Genome-wide analyses show that cohesin selectively binds genes in which RNA polymerase II (Pol II) pauses just downstream of the transcription start site. These genes often have GAGA factor (GAF) binding sites 100 base pairs (bp) upstream of the start site, and GT dinucleotide repeats 50 to 800 bp downstream in the plus strand. They have low levels of histone H3 lysine 36 trimethylation (H3K36me3) associated with transcriptional elongation, even when highly transcribed. Cohesin depletion does not reduce polymerase pausing, in contrast to depletion of the NELF (negative elongation factor) pausing complex. Cohesin, NELF, and Spt5 pausing and elongation factor knockdown experiments indicate that cohesin does not inhibit binding of polymerase to promoters or physically block transcriptional elongation, but at genes that it strongly represses, it hinders transition of paused polymerase to elongation at a step distinct from those controlled by Spt5 and NELF.

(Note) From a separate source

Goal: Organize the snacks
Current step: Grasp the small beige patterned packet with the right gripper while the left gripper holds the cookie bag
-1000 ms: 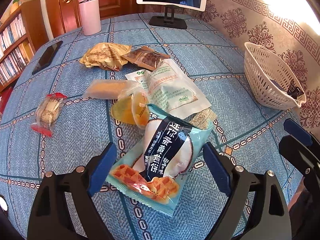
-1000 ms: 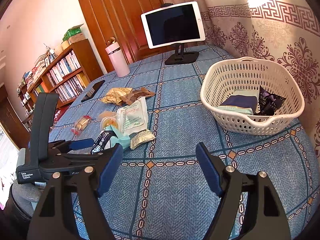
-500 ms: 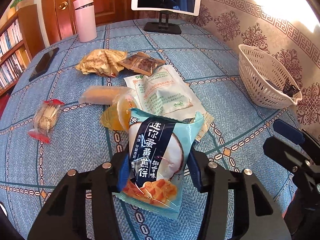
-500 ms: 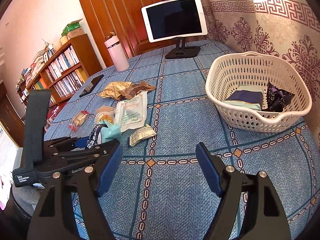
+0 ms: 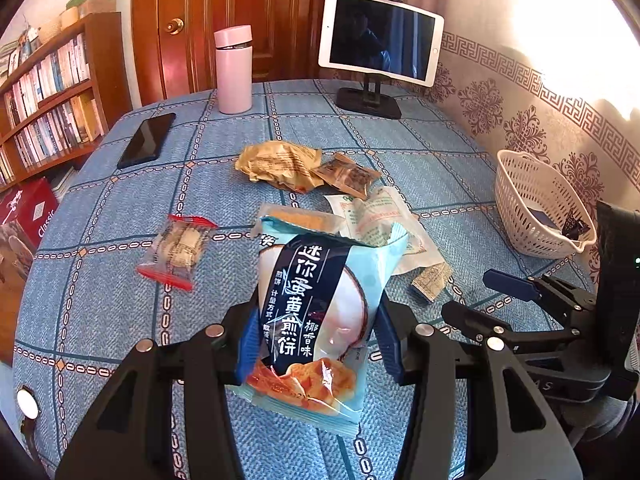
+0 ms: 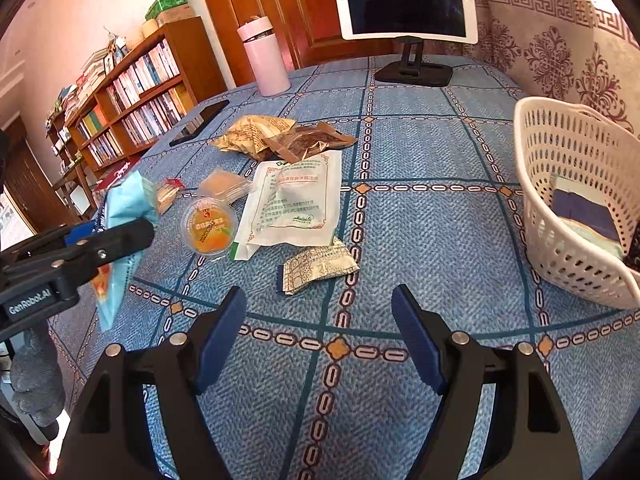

Our findings argue that cohesin and pausing factors are recruited independently to the same genes, perhaps by GAF and the GT repeats, and that their combined action determines the level of actively elongating RNA polymerase.
黏合蛋白复合物介导姐妹染色单体黏合,并调控基因转录。先前的研究表明,黏合蛋白优先结合并调控控制生长和分化的基因,即使是轻微的黏合蛋白功能障碍也会改变发育。在这里,我们研究了黏合蛋白如何特异性识别和调控控制果蝇发育的基因。
全基因组分析表明,黏合蛋白选择性地结合 RNA 聚合酶 II(Pol II)在转录起始位点下游刚刚暂停的基因。这些基因通常在起始位点上游 100 个碱基对(bp)处有 GAGA 因子(GAF)结合位点,在正链上 50 到 800 bp 处有 GT 二核苷酸重复。即使转录水平很高,它们也具有与转录延伸相关的低水平组蛋白 H3 赖氨酸 36 三甲基化(H3K36me3)。黏合蛋白耗竭不会减少聚合酶暂停,与 NELF(负延伸因子)暂停复合物的耗竭相反。黏合蛋白、NELF 和 Spt5 暂停和延伸因子敲低实验表明,黏合蛋白不会抑制聚合酶与启动子的结合,也不会物理阻断转录延伸,但在它强烈抑制的基因上,它会阻碍暂停聚合酶向延伸的转变,这与 Spt5 和 NELF 控制的步骤不同。
我们的研究结果表明,黏合蛋白和暂停因子可能通过 GAF 和 GT 重复序列独立地被招募到相同的基因上,它们的共同作用决定了活跃延伸的 RNA 聚合酶的水平。